The circuit never needs to be re-compiled: compile_circuit runs once, and from that point the optimiser is just iterating over a smooth JAX function.

Circuit: 3rd-order T-section LC lowpass¤

Port1 ─── [L1] ─── junction ─── [L2] ─── Port2
                     [C1]
                     GND

50 Ω source and load resistors provide the reference impedance. The Butterworth prototype g-values for N = 3, Z₀ = 50 Ω, f_c = 100 MHz are:

Element Formula Value
L1 g₁ · Z₀ / (2π f_c) 79.58 nH
C1 g₂ / (2π f_c · Z₀) 63.66 pF
L2 g₃ · Z₀ / (2π f_c) 79.58 nH

We start the optimiser from deliberately wrong values — roughly 3× off — and watch gradient descent converge to the Butterworth solution.

import jax
import jax.numpy as jnp
import matplotlib.pyplot as plt
import numpy as np
import optax

from circulax import compile_circuit, setup_ac_sweep
from circulax.components.electronic import Capacitor, Inductor, Resistor
from circulax.utils import update_params_dict

# Enable 64-bit precision throughout — important for accurate S-parameter
# gradients, especially at high frequencies where small perturbations matter.
jax.config.update("jax_enable_x64", True)

plt.rcParams.update({
    "figure.figsize": (8, 3.5),
    "axes.grid": True,
    "lines.color": "grey",
    "patch.edgecolor": "grey",
    "text.color": "grey",
    "axes.facecolor": "white",
    "axes.edgecolor": "grey",
    "axes.labelcolor": "grey",
    "xtick.color": "grey",
    "ytick.color": "grey",
    "grid.color": "grey",
    "figure.facecolor": "white",
    "figure.edgecolor": "white",
    "savefig.facecolor": "white",
    "savefig.edgecolor": "white",
})

1. Butterworth analytical targets¤

For a 3rd-order Butterworth prototype with normalised g-values [g₁, g₂, g₃] = [1, 2, 1], the T-section element values scale as:

\[L_k = \frac{g_k \cdot Z_0}{2\pi f_c}, \qquad C_k = \frac{g_k}{2\pi f_c \cdot Z_0}\]

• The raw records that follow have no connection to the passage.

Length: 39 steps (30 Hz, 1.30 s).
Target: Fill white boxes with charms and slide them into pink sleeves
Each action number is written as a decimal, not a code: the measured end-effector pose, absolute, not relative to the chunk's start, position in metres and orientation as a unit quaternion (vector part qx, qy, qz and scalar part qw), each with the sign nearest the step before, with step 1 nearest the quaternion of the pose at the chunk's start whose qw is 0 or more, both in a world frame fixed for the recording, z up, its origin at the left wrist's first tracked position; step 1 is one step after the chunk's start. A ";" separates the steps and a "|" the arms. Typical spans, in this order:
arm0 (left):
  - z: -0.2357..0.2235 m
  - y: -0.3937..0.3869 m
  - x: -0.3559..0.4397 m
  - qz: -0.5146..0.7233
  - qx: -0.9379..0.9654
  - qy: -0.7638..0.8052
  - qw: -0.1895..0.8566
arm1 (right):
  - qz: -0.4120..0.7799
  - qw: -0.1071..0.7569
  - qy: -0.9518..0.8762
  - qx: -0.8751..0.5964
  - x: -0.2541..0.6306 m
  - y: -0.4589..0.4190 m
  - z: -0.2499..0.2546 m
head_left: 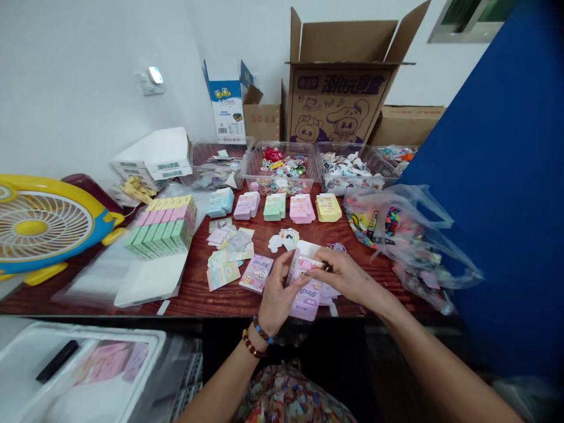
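Note:
My left hand (277, 291) is closed around the left side of a small purple cardboard box (305, 302), tilted over the table's front edge with its white-lined top flap raised. At the upper right edge of that box, my right hand (343, 273) has its thumb and fingers closed; whether they also pinch something small is hidden. Just left of my left hand lies another purple box (256, 273), flat with its printed face up. Beyond my hands are white die-cut stickers (284, 239). Purple pieces (328, 292) lie partly hidden under my right hand.
Cards (224, 273) lie spread at left, near stacked green, pink and yellow boxes (165, 229). A row of flat pastel cartons (275, 207) crosses the middle. Behind are clear bins (279, 182) and a large carton (339, 106). Plastic bags (409, 229) sit right, a fan (44, 226) left.

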<state>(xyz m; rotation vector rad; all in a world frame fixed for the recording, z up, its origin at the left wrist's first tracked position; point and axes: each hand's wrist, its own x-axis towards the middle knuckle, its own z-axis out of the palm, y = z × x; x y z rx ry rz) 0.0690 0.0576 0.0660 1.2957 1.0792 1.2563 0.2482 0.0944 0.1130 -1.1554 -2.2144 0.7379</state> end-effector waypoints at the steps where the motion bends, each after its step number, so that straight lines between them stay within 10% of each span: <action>1: 0.066 0.056 0.066 0.516 0.555 0.441 0.481 | 0.262 0.267 -0.823 -0.427 0.249 0.093 0.112; 6: 0.067 0.060 0.047 0.432 0.646 0.398 0.487 | 0.213 0.277 -0.830 -0.434 0.248 0.082 0.104; 14: 0.074 0.056 0.046 0.451 0.597 0.378 0.545 | 0.386 0.533 -0.590 -0.467 0.237 0.054 0.066; 39: 0.084 0.043 0.042 0.367 0.605 0.387 0.591 | 0.429 0.402 -0.677 -0.443 0.261 0.063 0.096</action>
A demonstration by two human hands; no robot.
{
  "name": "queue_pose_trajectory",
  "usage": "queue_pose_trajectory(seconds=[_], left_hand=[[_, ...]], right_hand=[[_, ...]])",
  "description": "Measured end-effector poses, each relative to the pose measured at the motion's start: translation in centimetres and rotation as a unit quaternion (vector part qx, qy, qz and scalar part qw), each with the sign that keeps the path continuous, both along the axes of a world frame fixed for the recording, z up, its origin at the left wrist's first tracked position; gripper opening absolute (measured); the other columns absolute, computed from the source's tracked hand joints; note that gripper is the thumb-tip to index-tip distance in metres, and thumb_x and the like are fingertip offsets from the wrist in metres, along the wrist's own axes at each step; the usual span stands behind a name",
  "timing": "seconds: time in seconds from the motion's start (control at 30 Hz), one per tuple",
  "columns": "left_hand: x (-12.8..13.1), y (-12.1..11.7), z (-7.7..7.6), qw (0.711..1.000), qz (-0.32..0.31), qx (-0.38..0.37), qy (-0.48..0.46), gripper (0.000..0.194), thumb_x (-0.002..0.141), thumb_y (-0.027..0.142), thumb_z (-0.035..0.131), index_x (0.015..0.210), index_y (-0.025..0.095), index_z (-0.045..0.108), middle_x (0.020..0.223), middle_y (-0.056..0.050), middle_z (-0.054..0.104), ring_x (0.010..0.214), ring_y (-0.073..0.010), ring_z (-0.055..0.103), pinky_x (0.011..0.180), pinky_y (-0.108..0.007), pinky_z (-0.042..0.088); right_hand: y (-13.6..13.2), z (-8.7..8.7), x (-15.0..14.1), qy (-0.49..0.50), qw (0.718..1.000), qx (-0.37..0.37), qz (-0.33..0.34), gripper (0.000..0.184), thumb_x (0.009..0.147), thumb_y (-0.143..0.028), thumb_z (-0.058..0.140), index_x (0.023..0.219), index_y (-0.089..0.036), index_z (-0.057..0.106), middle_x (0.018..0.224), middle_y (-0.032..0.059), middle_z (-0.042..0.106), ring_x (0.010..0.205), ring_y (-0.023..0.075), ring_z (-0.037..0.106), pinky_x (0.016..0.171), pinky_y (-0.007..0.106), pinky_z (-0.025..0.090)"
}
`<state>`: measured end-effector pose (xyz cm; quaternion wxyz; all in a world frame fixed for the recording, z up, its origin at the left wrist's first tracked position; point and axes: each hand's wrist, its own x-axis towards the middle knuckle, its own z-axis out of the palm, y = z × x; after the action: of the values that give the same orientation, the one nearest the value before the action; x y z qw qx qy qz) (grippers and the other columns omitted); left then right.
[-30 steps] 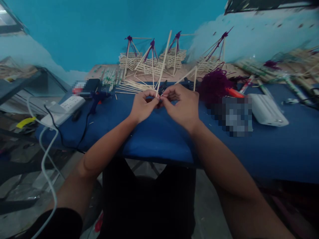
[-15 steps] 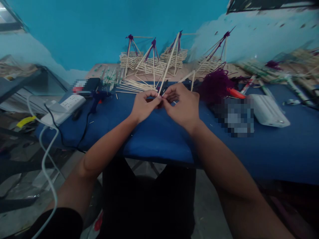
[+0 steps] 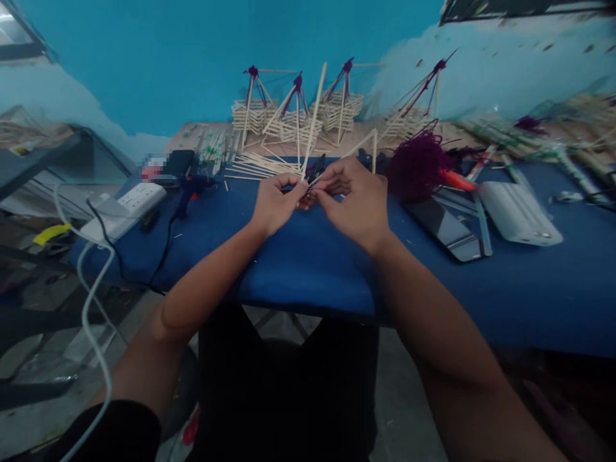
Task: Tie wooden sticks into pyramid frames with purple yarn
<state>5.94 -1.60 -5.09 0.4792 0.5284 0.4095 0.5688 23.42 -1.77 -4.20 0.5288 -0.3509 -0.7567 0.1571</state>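
My left hand [image 3: 278,204] is closed, thumb and fingertips pinching the lower end of a thin pale wooden stick [image 3: 315,115] that points up and away. Close beside it, the fingers of my right hand [image 3: 359,202] are drawn together in a pinch. A bit of purple shows between the two sets of fingertips, but what the right one grips is too small to make out. Just behind my right hand rise two sticks joined at a corner [image 3: 374,136]; whether they connect to the held stick is unclear. Loose sticks [image 3: 260,165] lie beyond my left hand.
Stacked stick frames with purple-tied tops [image 3: 297,83] stand along the wall. Purple yarn [image 3: 416,163], a phone [image 3: 447,231] and a white box-like device [image 3: 522,215] lie rightward. Leftward are a glue gun [image 3: 187,192], a power strip [image 3: 128,208] and cables on the blue table [image 3: 308,276].
The held stick has swung to a steeper angle, its upper end moving left. My right fingertips have drawn slightly away from my left ones. The corner-joined sticks appear slightly higher.
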Motion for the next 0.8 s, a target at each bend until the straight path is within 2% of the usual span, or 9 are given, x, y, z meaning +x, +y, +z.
queue_pose_trajectory(seconds=[0.23, 0.43, 0.63, 0.8], left_hand=[[0.09, 0.04, 0.17, 1.0, 0.007, 0.009, -0.004, 0.022, 0.099, 0.011, 0.072, 0.077, 0.017, 0.07, 0.065, 0.003, 0.073, 0.058, -0.0097, 0.075, 0.062, -0.02, 0.064], [0.01, 0.03, 0.21, 0.999, 0.025, 0.037, 0.02, 0.022, 0.096, 0.013, 0.075, 0.075, 0.017, 0.071, 0.065, 0.004, 0.072, 0.055, -0.0072, 0.067, 0.058, -0.018, 0.057], [-0.06, -0.16, 0.24, 1.0, 0.001, 0.023, 0.01, 0.02, 0.098, 0.015, 0.077, 0.078, 0.016, 0.072, 0.067, 0.003, 0.074, 0.057, -0.007, 0.07, 0.062, -0.017, 0.061], [-0.11, -0.17, 0.14, 1.0, -0.018, 0.023, -0.003, 0.022, 0.099, 0.018, 0.08, 0.08, 0.017, 0.069, 0.068, 0.003, 0.073, 0.059, -0.0083, 0.072, 0.064, -0.019, 0.063]], right_hand=[[-0.17, 0.14, -0.11, 0.0, 1.0, 0.021, 0.008, 0.016, 0.086, -0.015, 0.068, 0.099, -0.024, 0.068, 0.089, 0.0009, 0.081, 0.077, 0.0168, 0.078, 0.074, 0.029, 0.067], [-0.6, 0.18, -0.41, -0.006, 1.0, 0.009, -0.002, 0.015, 0.084, -0.021, 0.076, 0.098, -0.023, 0.071, 0.09, 0.0019, 0.081, 0.078, 0.0198, 0.079, 0.076, 0.034, 0.069], [-0.22, -0.11, -0.42, 0.022, 0.999, 0.0, 0.027, 0.014, 0.086, -0.016, 0.072, 0.098, -0.021, 0.078, 0.091, 0.0026, 0.082, 0.079, 0.0189, 0.08, 0.077, 0.032, 0.067], [-0.04, -0.23, -0.41, 0.038, 0.999, -0.023, 0.023, 0.005, 0.093, -0.023, 0.074, 0.098, -0.023, 0.076, 0.088, 0.002, 0.079, 0.076, 0.0192, 0.078, 0.074, 0.034, 0.065]])
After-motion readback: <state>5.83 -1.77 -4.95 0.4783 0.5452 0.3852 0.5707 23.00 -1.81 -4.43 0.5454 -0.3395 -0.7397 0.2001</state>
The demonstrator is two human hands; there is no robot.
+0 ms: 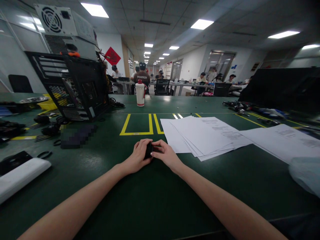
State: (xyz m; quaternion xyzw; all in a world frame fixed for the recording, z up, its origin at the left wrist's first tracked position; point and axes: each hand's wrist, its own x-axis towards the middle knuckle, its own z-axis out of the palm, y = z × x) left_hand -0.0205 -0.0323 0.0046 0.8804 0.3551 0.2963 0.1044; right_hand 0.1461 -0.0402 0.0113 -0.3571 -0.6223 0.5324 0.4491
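Observation:
Between my two hands, just above or on the green table (pixel 120 193), is a small black object (pixel 148 150); its kind cannot be made out because fingers cover much of it. My left hand (pixel 139 154) wraps round its left side, thumb toward me. From the other side, my right hand (pixel 165 154) pinches it with thumb and fingertips. Just right of my right hand lies a spread of printed white sheets (pixel 205 136). Yellow tape outlines (pixel 136 134) mark the tabletop beyond my hands.
At the back left stands an open black computer case (pixel 75 86) with power supplies (pixel 67 25) on top. A white bottle with a red lid (pixel 140 94) stands farther back. A white bar-shaped object (pixel 23 178) lies left, a black monitor (pixel 285 85) right. People sit at far tables.

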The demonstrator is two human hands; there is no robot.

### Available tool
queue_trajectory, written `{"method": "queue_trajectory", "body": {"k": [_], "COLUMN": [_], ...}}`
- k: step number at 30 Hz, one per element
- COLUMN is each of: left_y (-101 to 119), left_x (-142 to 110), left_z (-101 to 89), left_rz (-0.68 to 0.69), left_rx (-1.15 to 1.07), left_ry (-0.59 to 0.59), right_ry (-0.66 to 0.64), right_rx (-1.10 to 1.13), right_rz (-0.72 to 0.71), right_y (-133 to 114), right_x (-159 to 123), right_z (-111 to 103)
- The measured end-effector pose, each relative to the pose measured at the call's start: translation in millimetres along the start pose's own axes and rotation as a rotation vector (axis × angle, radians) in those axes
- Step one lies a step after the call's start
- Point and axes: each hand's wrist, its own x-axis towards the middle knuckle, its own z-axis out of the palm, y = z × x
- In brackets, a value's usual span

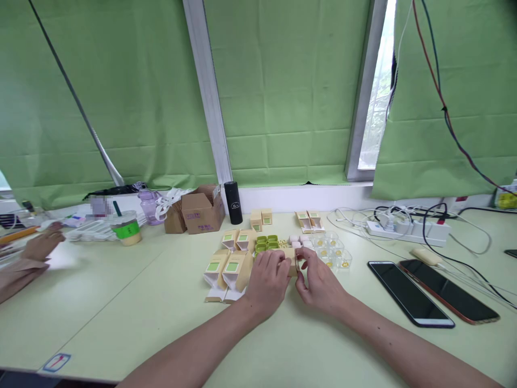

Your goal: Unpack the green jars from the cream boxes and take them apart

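Observation:
Between my two hands is a small tan cardboard box (291, 261), partly hidden by my fingers. My left hand (267, 277) is closed on its left side. The fingers and thumb of my right hand (317, 277) pinch its right end. Left of my hands lie several tan boxes (233, 268) with green labels and open white flaps. Just beyond my hands are small green square containers (266, 241), pinkish-white pieces (297, 241) and clear cups (333, 250) with yellow spots inside.
Small closed boxes (262, 216) and open boxes (310, 220) stand farther back. A black bottle (233, 202), a brown carton (202, 210) and a drink cup (126, 227) are to the left. Two phones (410, 293), a power strip (407, 230) and cables lie right. Another person's hand (42, 242) is far left.

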Motion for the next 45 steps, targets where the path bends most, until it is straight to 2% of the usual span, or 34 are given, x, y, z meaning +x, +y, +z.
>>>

The ideal transmission coefficient magnitude follows:

\[|S_{21}(f)|^2 = \frac{1}{1 + (f/f_c)^{2N}} \quad (N = 3)\]

which is maximally flat at DC and has a −3 dB point exactly at f_c.

# ── Butterworth prototype parameters ──────────────────────────────────────────
Z0   = 50.0    # reference impedance (Ω)
f_c  = 1e8     # cutoff frequency (Hz) = 100 MHz
wc   = 2 * np.pi * f_c

# N=3 Butterworth g-values: [1, 2, 1]
g1, g2, g3 = 1.0, 2.0, 1.0

L_target = g1 * Z0 / wc          # L1 = L2 (symmetrical T-section)
C_target = g2 / (wc * Z0)        # C1 (shunt)

print(f"Butterworth targets (N=3, Z0={Z0:.0f} Ω, fc={f_c/1e6:.0f} MHz):")
print(f"  L1 = L2 = {L_target*1e9:.4f} nH")
print(f"  C1      = {C_target*1e12:.4f} pF")

# ── Starting values — 3× off from the Butterworth solution ───────────────────
L1_init = 25e-9    # nH  (target: ~79.6 nH)
C1_init = 200e-12  # pF  (target: ~63.7 pF)
L2_init = 25e-9    # nH  (target: ~79.6 nH)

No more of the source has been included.